Q&A: Imminent vs Eminent

nl-20160310-Blog-QandA
Share on Pinterest

Each week here at the Australian Writers’ Centre, we dissect and discuss, contort and retort, ask and gasp at the English language and all its rules, regulations and ridiculousness. It’s a celebration of language, masquerading as a passive-aggressive whinge about words and weirdness. This week, we’re charged up as we discuss pronunciation…

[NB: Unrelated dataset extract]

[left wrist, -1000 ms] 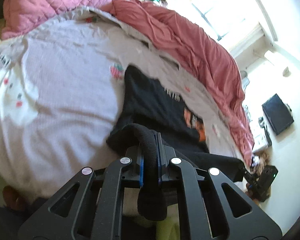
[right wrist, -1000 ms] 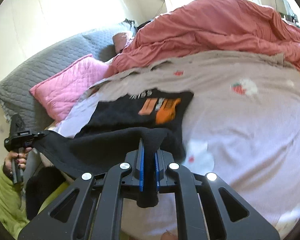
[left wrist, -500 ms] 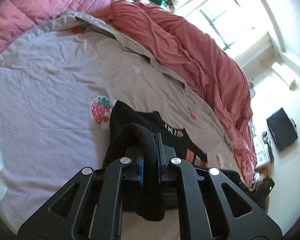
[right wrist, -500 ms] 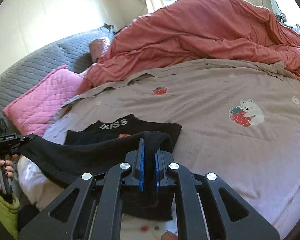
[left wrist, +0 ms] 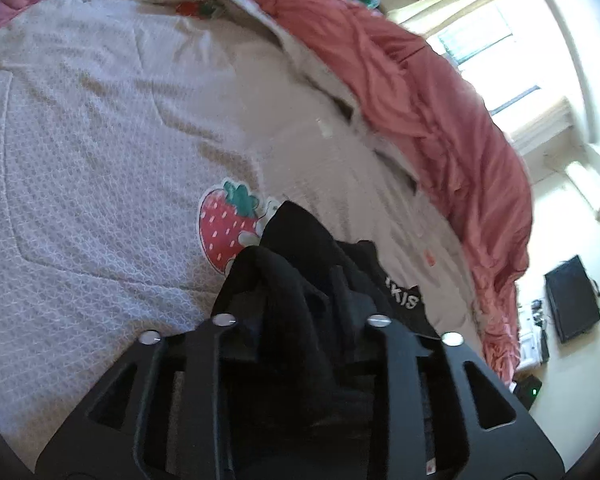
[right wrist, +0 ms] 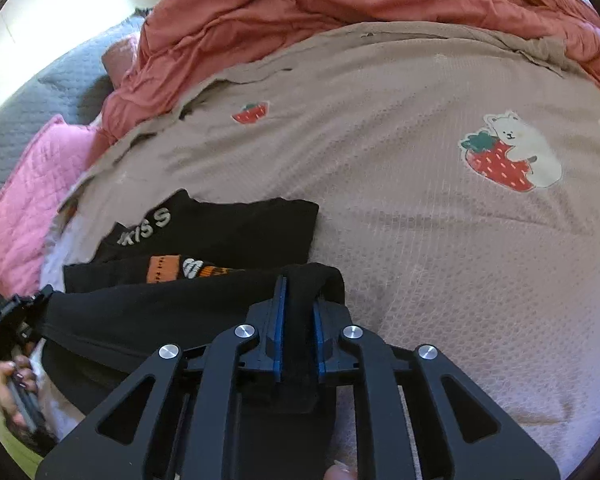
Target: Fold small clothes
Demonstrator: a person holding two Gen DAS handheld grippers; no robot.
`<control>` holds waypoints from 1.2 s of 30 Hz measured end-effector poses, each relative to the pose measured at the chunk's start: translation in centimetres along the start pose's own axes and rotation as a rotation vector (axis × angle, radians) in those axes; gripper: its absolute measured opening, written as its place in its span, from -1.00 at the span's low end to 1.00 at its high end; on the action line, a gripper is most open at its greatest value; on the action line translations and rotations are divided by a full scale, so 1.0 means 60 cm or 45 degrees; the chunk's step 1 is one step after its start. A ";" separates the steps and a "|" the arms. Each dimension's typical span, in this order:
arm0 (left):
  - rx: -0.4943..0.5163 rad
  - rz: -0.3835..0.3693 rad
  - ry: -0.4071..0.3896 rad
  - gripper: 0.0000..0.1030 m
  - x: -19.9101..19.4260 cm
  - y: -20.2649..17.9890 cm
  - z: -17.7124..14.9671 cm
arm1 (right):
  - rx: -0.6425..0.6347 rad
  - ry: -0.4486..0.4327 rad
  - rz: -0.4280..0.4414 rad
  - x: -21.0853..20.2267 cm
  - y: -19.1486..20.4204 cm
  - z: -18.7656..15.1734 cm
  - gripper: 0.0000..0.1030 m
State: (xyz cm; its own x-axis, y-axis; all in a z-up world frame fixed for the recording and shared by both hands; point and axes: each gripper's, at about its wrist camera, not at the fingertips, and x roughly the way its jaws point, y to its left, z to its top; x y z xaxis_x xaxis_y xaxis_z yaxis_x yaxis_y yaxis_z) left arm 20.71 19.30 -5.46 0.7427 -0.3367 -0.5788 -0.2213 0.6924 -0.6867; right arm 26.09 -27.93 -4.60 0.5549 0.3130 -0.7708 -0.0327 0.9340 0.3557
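Black, soft knit shirt (right wrist: 220, 236) sags between your grippers beside the strawberry print (left wrist: 224, 232): right gripper (right wrist: 298, 320) pinches its hem, left gripper (left wrist: 300, 320) buried in fabric, grip unclear, so hold the corners taut.

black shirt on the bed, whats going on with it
A person is folding the black shirt on the bedspread with two handheld grippers. The right gripper and the left gripper each pinch one end of the shirt's near edge, carrying it over the printed front. The fold is only partly laid down.
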 end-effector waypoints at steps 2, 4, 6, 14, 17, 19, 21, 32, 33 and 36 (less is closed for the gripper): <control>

Q: Hi AWC, do you know what I was just listening to in the car?
A: The podcast So you want to be a writer?
Q: No, but that’s an excellent idea actually. It was Eminem’s song “Lose Yourself“…
A: So is that why you were late?
Q: No, my GPS broke. Sorry.
A: Does your question have something to do with Eminem this week?
Q: Well, not entirely, but it sounds very similar – I saw someone had written about certain “imminent scholars” on their blog, and it seemed odd.
A: Ah, yes – a common mistake. And unless those scholars were about to arrive at the door, that person really should have said “eminent scholars”…
Q: I suppose they do sound quite similar…
A: Hardly a defence. If that were all that were required, we’d all be working out at the jam and driving about in toy Yodas.
Q: Not vehicular, they are.
A: Exactly. “Imminent” and “eminent” are, however, both adjectives. “Imminent” means that something is physically nearby or about to happen. For example, “her departure was imminent” or “the floodwaters were imminent”.
Q: And eminent?
A: That’s what your blog writer probably wanted – it means famous or respected or notable, especially in a certain area. For example, “Dr Dre is an eminent rapping collaborist, famous for his work with Eminem and others.”
Q: Is Dr Dre a real doctor?
A: Yes, he has his own dental practice, replacing normal teeth with gold ones for rap stars.
Q: Really?
A: No.
Q: Oh. So, which of “imminent” or “eminent” is more common?
A: Well, if you check Google’s “ngram” tool (it’s fun – google it!), it will show that they’re about the same these days, but “eminent” used to be far more common.
Q: What about pre-eminent? I’ve heard that a bit.
A: Indeed – and that is simply the superior form of “eminent”. It’s an “an” versus “the” scenario.
Q: How do you mean?
A: Someone can be “an” eminent professor of vexillology, but there will only be one who’s the best – “THE” pre-eminent professor of vexillology.
Q: Vexillology? Sorry, my interest is beginning to flag.
A: Nice. And by the way, you can say “pre-eminent” or “preeminent” – with or without the hyphen. It’s a style thing.
Q: Alright. That’s those two. But what about “immanent”?
A: Yes, another “sounds like” one – and certainly MUCH less common than “imminent”. It means “inherent or indwelling” – perhaps in the context of inner beauty. But generally, to avoid confusion, most writers will just use “inherent”.
Q: And all these adjectives have noun versions too?
A: Absolutely. Imminence, eminence, pre-eminence and immanence.
Q: I sense that the end of this chat is imminent.
A: The clock’s run out, time’s up, over, blaow!
Q: Very nice. You had one shot, one opportunity.
A: It may be the only opportunity we get.
Q: Okay, enough. Thanks for that, I’d better get back to the car. It’s 8 miles home and Mum’s making spaghetti.